__Task item__. Pull out each line of the data that includes the word "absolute".
----------------------------------------
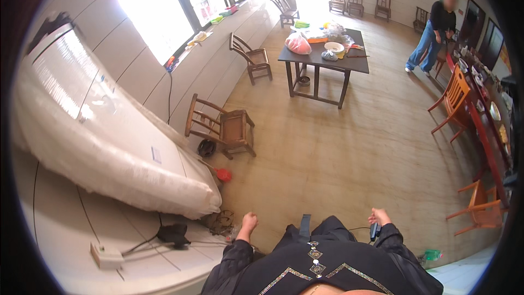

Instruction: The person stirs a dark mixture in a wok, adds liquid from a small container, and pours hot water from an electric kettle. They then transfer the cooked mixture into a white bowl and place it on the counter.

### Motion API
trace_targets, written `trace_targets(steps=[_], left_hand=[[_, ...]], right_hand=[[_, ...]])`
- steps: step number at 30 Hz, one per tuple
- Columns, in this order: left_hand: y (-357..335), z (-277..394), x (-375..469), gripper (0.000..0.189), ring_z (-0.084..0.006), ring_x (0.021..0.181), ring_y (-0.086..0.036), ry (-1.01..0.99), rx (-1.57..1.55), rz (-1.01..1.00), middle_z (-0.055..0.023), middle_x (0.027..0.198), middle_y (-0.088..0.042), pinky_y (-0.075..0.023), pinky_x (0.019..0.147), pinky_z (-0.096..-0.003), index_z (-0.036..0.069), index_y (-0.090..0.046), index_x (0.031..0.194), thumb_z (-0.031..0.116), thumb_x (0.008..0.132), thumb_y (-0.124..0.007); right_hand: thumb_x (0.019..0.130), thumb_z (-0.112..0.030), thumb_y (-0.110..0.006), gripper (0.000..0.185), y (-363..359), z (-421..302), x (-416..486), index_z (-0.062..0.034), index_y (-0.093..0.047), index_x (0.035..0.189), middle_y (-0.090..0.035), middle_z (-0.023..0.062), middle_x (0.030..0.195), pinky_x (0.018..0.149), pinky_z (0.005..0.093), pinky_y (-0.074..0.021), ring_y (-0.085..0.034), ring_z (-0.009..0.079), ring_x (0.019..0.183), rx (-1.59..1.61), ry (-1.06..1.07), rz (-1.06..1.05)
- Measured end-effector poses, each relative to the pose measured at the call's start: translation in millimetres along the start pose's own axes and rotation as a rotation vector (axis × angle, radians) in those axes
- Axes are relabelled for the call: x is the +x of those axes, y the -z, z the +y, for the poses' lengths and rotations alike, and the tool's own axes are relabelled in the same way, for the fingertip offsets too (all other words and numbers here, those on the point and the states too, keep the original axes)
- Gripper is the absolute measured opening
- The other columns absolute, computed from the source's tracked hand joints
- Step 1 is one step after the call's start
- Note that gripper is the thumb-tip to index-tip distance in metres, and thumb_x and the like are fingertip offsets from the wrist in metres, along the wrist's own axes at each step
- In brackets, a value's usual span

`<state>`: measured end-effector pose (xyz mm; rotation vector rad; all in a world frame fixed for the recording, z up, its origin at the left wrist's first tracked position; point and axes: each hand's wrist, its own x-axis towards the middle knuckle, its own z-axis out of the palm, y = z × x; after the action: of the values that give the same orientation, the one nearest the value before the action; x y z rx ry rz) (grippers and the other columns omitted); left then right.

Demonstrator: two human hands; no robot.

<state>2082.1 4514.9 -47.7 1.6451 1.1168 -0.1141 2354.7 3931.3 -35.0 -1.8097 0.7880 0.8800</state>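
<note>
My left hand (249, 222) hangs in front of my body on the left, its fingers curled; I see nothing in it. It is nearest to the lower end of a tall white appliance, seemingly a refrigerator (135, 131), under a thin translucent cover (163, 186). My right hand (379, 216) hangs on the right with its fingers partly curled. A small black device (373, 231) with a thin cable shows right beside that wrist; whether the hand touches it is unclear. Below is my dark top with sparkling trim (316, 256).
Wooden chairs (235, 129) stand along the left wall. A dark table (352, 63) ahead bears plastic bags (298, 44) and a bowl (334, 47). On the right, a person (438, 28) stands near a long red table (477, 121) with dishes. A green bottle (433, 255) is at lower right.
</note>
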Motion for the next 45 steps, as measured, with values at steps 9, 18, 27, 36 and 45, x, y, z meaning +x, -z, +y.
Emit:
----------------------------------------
__Response below__.
- Gripper is the absolute measured opening
- The other columns absolute, computed from the source's tracked hand joints

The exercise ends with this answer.